= Fedosov manifold =

In mathematics, a Fedosov manifold is a symplectic manifold with a compatible torsion-free connection, that is, a triple (M, ω, ∇), where (M, ω) is a symplectic manifold (that is, $\omega$ is a symplectic form, a non-degenerate closed exterior 2-form, on a $C^{\infty}$-manifold M), and ∇ is a symplectic torsion-free connection on $M.$ (A connection ∇ is called compatible or symplectic if X ⋅ ω(Y,Z) = ω(∇_{X}Y,Z) + ω(Y,∇_{X}Z) for all vector fields X,Y,Z ∈ Γ(TM). In other words, the symplectic form is parallel with respect to the connection, i.e., its covariant derivative vanishes.) Note that every symplectic manifold admits a symplectic torsion-free connection. Cover the manifold with Darboux charts and on each chart define a connection ∇ with Christoffel symbol $\Gamma^i_{jk}=0$. Then choose a partition of unity (subordinate to the cover) and glue the local connections together to a global connection which still preserves the symplectic form.

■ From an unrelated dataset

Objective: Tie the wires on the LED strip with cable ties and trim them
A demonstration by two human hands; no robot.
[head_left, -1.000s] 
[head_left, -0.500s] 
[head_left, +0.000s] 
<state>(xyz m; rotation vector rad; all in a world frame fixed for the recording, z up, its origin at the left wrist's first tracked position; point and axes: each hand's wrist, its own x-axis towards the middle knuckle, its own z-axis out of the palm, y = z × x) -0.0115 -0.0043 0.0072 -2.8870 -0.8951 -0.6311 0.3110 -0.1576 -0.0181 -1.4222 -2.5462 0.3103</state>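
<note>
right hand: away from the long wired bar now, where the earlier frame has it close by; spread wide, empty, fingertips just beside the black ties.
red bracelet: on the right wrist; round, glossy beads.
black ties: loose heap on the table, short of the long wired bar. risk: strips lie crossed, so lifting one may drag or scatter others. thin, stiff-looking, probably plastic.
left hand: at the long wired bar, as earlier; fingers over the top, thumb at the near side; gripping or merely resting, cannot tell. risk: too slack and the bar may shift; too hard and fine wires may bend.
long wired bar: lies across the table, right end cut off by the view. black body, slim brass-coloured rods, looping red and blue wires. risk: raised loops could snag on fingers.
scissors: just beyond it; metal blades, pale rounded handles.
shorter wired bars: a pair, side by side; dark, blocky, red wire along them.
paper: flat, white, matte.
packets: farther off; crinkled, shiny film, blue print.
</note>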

The famous result of Boris Vasilievich Fedosov gives a canonical deformation quantization of a Fedosov manifold.

== Examples ==

For example, $\R^{2n}$ with the standard symplectic form $dx_i \wedge dy_i$ has the symplectic connection given by the exterior derivative $d.$ Hence, $\left(\R^{2n}, \omega, d\right)$ is a Fedosov manifold.